Rabbi Shulman Apartments are shown in South Bend.
Rabbi Shulman Apartments are shown in South Bend.

The 127-unit Rabbi Shulman complex, Monroe Circle's neighbor to the north, will soon be demolished after a gas leak in late 2020 required hundreds of residents to move out.

Taken together, the two demolitions will leave a vacant rectangle of land between Western Avenue and South Street where up to 219 households could once live.

Lamberg, the agency's former director, was early in the process of engaging private developers to build about 300 mixed-income units in their place. The city granted HASB an additional $500,000 to prepare a grant application to HUD's Choice Neighborhoods program, which offers millions of dollars for local efforts to revitalize distressed public housing.
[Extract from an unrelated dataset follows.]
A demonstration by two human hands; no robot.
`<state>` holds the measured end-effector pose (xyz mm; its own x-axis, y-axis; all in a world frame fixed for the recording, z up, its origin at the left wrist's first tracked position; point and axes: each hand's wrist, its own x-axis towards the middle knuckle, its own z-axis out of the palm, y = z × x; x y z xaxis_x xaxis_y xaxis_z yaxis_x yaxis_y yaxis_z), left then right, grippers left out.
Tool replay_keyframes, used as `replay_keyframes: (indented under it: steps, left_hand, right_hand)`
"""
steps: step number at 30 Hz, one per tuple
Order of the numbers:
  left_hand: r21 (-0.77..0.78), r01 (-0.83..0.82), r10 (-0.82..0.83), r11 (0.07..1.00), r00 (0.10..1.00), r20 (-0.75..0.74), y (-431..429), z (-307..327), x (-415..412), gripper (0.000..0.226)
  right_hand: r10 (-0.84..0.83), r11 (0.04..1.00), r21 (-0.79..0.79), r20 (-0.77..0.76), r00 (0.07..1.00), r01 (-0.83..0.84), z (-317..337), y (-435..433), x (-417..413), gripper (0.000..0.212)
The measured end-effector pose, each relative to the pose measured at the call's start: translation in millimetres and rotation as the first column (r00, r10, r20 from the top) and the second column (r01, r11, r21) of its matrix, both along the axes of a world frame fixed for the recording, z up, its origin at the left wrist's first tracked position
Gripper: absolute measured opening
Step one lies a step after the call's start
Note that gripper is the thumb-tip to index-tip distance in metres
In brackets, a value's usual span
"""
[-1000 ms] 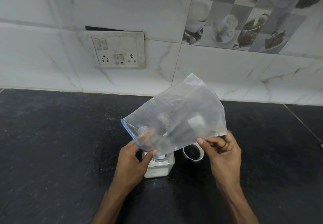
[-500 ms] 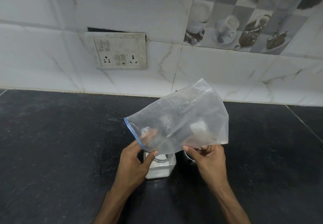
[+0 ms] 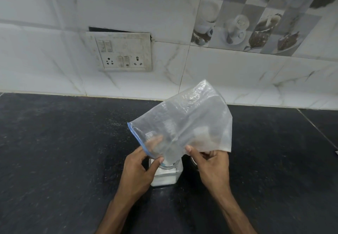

But in order for South Bend's public housing to shake off its "troubled" designation from HUD, Parham-Green said, repairs to decrepit properties will take precedence over plans to build new units.

"We can still entertain those ideas that were already brought forward," Parham-Green told The Tribune, "but we need to stabilize what we have, which is one of the things that HUD has said gets us off the troubled list. We’ve got to bring the units back online."

An African proverb on one of the whiteboards in the Housing Authority of South Bend's offices reads: "If you want to go fast, go alone. If you want to go far, go together."
An African proverb on one of the whiteboards in the Housing Authority of South Bend's offices reads: "If you want to go fast, go alone. If you want to go far, go together."